By Eric SchweibenzOn December 18, 2012, Chief ALJ Charles E. Bullock issued the public version of the Initial Determination (“ID”) (dated October 25, 2012) finding no violation of Section 337 in Certain Static Random Access Memories and Products Containing Same (Inv. No. 337-TA-792).
By way of background, the Complainant in this matter is Cypress Semiconductor Corporation (“Cypress”) and the remaining Respondents are GSI Technology, Inc. (“GSI”), Cisco Systems, Inc. (“Cisco”); and Avnet, Inc. (“Avnet”) (collectively, the “Respondents”). See our July 26, 2011 post for more information about this investigation.

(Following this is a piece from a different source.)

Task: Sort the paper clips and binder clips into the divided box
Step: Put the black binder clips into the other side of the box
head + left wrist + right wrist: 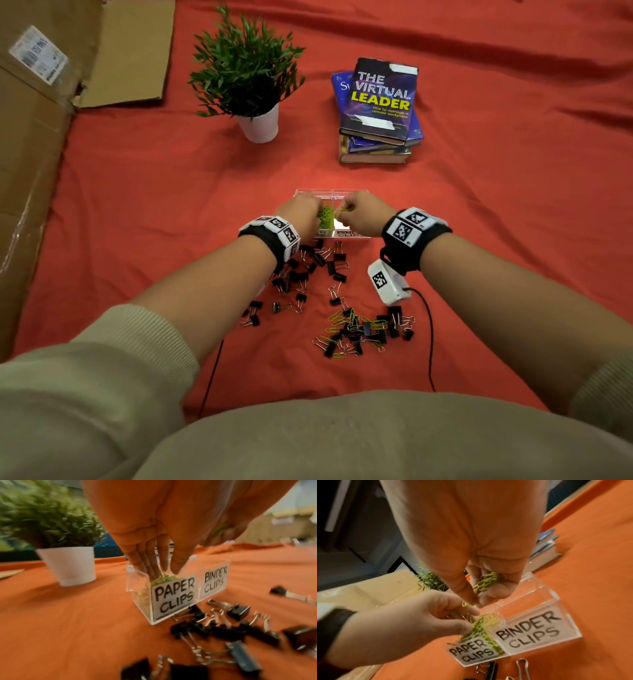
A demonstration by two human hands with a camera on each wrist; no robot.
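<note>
Fingers of right hand (488, 585) curling round a green paper-clip bunch, hovering directly above the PAPER CLIPS compartment (477, 651); left hand (412, 616) fingers, straight, dipping in.

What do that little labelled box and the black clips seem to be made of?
The divided box looks like clear hard plastic, perhaps acrylic: the cloth shows through its glossy walls and its edges are crisp. The binder clips look like black-painted metal bodies with bare, shiny wire handles, judging by their glints; blur leaves the finish uncertain.

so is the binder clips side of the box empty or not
Empty: through the clear binder clips compartment only orange cloth shows, while the binder clips lie outside it.
</note>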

The patents at issue in the investigation are U.S. Patent Nos. 6,651,134 (the ‘134 patent); 6,262,937 (the ‘937 patent); 7,142,477 (the ‘477 patent); and 6,534,805 (the 805 patent). The ID addresses each patent separately, and thus, the ALJ’s determinations are summarized in the same manner below.
The ‘805 Patent
According to the ID, ALJ Bullock found that Cypress failed to prove infringement of the ‘805 patent by a preponderance of the evidence. Specifically, Cypress’s expert witness was found to deliver only conclusory testimony and refer to demonstrative exhibits as support. However, the ALJ noted that demonstratives “have no intrinsic evidentiary value and are only as reliable as that evidence upon which they rely.” ALJ Bullock also found that Cypress failed to meet the technical prong of the domestic industry requirement. Therefore, there was no violation of Section 337 with respect to the ‘805 patent.
The ‘134 Patent
The ALJ also determined that Cypress failed to prove infringement of the ‘134 patent by a preponderance of the evidence because the analysis “consists mostly of attorney argument.” Furthermore, ALJ Bullock agreed with Respondents that Cypress relied on GSI datasheets instead of the product schematics, and Cypress failed to prove that the datasheets were an accurate reflection of the actual design and operation of the accused products. ALJ Bullock also found that Cypress failed to meet the technical prong of the domestic industry requirement. Therefore, there was no violation of Section 337 with respect to the ‘134 patent.
The ‘937 Patent
Infringement of the ‘937 patent was also determined not to be proved by a preponderance of the evidence. Based on the previously determined construction of claim 1, ALJ Bullock found that the limitation “wherein said periodic signal is configured to control data transfer operations…” was not met by the accused devices. As such, the ALJ did not address whether the accused products satisfied the other limitations of claim 1. As with the ‘805 and ’134 patents, ALJ Bullock also found that Cypress failed to meet the technical prong of the domestic industry requirement. Therefore, there was no violation of Section 337 with respect to the ‘937 patent.
The ‘477 Patent
The infringement analysis of the ‘477 patent turned on whether the accused products encompass the “while sensing read data, sending write data across a write data path…” element of the claims. Based on the earlier claim construction, this element requires that the detecting of read data occur at least partially concurrent with the moving of write data. As such, the accused products were not found to infringe the ‘477 patent either literally or under the doctrine of equivalents. In addition, ALJ Bullock found that Cypress failed to meet the technical prong of the domestic industry requirement. Therefore, there was no violation of Section 337 with respect to the ‘477 patent.
For each of the asserted patents, ALJ Bullock stated “in light of the foregoing findings and in the interests of judicial economy and efficiency – particularly in light of the Commission’s heavy Section 337 caseload – there is no need for the undersigned to conduct a validity analysis.”
Remedy and Bond
In the event that the ITC finds a violation of Section 337, ALJ Bullock recommended that the ITC issue a limited exclusion order and a cease and desist order. Additionally, ALJ Bullock recommended that a de minimis bond rate be set.